Rebuttal to Gravely et al. Validity of PTSD diagnoses in VA administrative data: Comparison of VA administrative PTSD diagnoses to self-reported PTSD Checklist scores. J Rehabil Res Dev. 2011; 48(1):21-30. Available from: http://www.rehab.research.va.gov/jour/11/481/pdf/gravely.pdf

Posttraumatic stress disorder (PTSD) is a major focal point for Department of Veterans Affairs (VA) research and policy. Spanning more than 10 years and covering over 7 million enrollees, the VA administrative data repository represents an irreplaceable resource to optimize care for veterans with PTSD. Yet to make use of this resource, we must understand how to appropriately identify individuals with PTSD. With this in mind, we read the recent article by Gravely and colleagues with great interest [1]. To briefly summarize, the authors examined the validity of two different administrative data-derived definitions of PTSD using a mailed, self-reported PTSD Checklist (PCL) score with 50 as the gold standard [2]. The authors compared the positive predictive value (PPV) of one or more administrative records versus two or more administrative records indicating PTSD. The principal finding was that PPV improved from 75 percent when requiring just one PTSD code to 82 percent when requiring at least two. From this, the authors concluded that, "To select a sample of veterans with more definitive PTSD from administrative data, researchers should select those veterans with at least two PTSD diagnoses as opposed to at least one [1]." However, we are concerned that this conclusion, particularly the term "definitive PTSD," could be misunderstood and misapplied.

Our primary concern is that the purported false positive cases are composed of two subgroups that address different validation issues. Without this distinction, the findings are more challenging to interpret. The first subgroup of false positives consists of veterans where PTSD was not diagnosed clinically, but an errant PTSD code was present in the administrative data. This subgroup addresses validity in terms of whether the administrative data accurately reflects the clinical care that was delivered. The second subgroup consists of veterans given a PTSD diagnosis by a VA clinician, and thus the administrative codes accurately reflect care, but the veteran does not actually have PTSD. This subgroup addresses validity in terms of the accuracy of VA clinicians in diagnosing PTSD. Ideally, two PPV estimates would be known: (1) the PPV of administrative PTSD codes for clinician diagnosed PTSD, and (2) the PPV of clinician diagnosed PTSD for PTSD diagnosed by gold standard evaluation. This is an important distinction because the target population for many VA investigators may be veterans clinically diagnosed with PTSD, and whether these individuals met formal diagnostic criteria is less relevant. Such investigators would only be interested in the first PPV estimate, and not a conflation of the two.

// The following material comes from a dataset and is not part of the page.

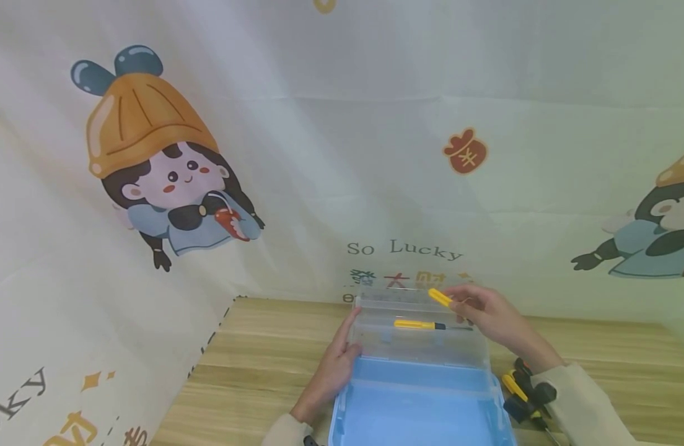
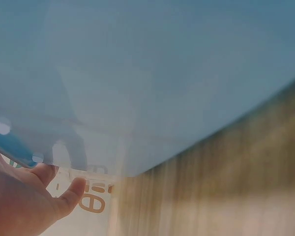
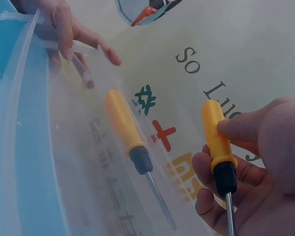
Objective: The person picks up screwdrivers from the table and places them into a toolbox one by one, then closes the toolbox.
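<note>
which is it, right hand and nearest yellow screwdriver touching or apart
Touching: the right wrist view shows the right hand pinching the yellow screwdriver, thumb against its handle.

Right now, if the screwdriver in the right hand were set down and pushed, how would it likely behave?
The screwdriver would probably stay stiff: its metal shaft looks straight. It may roll, since the yellow handle looks rounded, perhaps curving because the handle is thicker than the shaft. The handle's smooth look suggests it could slide easily.
</note>
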`<action>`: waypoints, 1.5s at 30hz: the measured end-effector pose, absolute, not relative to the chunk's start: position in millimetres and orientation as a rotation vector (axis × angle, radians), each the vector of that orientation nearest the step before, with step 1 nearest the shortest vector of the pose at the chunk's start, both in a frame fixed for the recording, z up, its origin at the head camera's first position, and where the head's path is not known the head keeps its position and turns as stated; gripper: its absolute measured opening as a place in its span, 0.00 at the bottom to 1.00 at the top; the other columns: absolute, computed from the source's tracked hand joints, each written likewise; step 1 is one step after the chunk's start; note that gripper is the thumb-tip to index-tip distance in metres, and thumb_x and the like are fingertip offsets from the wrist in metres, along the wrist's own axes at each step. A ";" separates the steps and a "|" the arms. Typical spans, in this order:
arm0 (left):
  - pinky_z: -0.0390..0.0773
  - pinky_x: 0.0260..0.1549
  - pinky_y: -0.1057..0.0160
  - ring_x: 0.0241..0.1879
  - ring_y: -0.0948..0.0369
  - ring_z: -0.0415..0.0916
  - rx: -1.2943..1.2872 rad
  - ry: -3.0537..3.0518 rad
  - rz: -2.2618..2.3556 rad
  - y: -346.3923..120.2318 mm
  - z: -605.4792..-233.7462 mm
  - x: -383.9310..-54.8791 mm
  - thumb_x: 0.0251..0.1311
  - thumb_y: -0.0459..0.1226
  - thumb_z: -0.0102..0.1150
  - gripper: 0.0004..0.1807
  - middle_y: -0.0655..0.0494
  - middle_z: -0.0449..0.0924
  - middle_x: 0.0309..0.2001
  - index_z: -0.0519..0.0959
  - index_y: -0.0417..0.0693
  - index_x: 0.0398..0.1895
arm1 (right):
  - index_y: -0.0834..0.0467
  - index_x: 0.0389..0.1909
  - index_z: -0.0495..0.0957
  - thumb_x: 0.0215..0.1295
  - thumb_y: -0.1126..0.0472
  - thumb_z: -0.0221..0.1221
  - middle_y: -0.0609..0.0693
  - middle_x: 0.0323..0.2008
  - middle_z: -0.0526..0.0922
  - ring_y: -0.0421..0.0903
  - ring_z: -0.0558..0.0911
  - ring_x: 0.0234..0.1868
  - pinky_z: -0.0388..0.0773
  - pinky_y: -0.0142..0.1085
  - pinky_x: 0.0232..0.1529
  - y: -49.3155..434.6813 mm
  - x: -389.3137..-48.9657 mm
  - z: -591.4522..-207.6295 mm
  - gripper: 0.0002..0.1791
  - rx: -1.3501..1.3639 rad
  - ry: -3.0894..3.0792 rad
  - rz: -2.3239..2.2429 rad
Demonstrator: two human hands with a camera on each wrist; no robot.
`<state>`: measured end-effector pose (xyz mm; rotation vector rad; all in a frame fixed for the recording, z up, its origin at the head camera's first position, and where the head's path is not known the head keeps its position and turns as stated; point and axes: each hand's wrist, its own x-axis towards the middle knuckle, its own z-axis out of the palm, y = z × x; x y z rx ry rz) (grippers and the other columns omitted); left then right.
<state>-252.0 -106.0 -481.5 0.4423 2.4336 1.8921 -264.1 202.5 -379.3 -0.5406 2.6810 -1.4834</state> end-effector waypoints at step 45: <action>0.46 0.73 0.36 0.75 0.48 0.50 0.438 2.450 1.877 -106.5 -482.0 -252.1 0.73 0.32 0.40 0.36 0.55 0.42 0.80 0.50 0.76 0.77 | 0.59 0.54 0.79 0.67 0.67 0.58 0.55 0.43 0.81 0.52 0.83 0.39 0.83 0.47 0.39 165.8 -291.4 -378.8 0.16 -0.747 2.680 -1.377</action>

While we cannot be certain what proportion of the false positives fell into these respective subgroups, some indirect evidence can be gleaned from the distribution of PCL scores in Table 1 of the original article. There was a small percentage of cases (2-4%) with scores below 30, suggesting a small base rate of errant PTSD codes. Therefore, the PPV for a single administrative PTSD code in identifying clinician diagnosed PTSD, which could be more relevant to many VA investigators, may be upwards of 95%. In contrast, the majority (>80%) of false positive cases had some appreciable level of PTSD symptoms (PCL scores from 30-49), suggesting that the PPV estimates were largely driven by disagreement between the PCL cutoff score and clinician coded PTSD. However, as fully acknowledged by the authors, the PCL screening questionnaire does not yield a gold standard diagnosis. The most direct interpretation of this study is that requiring two PTSD codes generated a marginally more symptomatic group, but in the absence of a gold-standard diagnostic evaluation, it remains unknown whether less symptomatic patients were less likely to have PTSD. There are probably remediable barriers to improving the accuracy of diagnosing PTSD, a vital area for VA research and practice. However, it is not clear whether more confidence should be placed in PCL scores than VA clinical practice for diagnosing PTSD, thus making the PPV estimates reported in this study difficult to interpret.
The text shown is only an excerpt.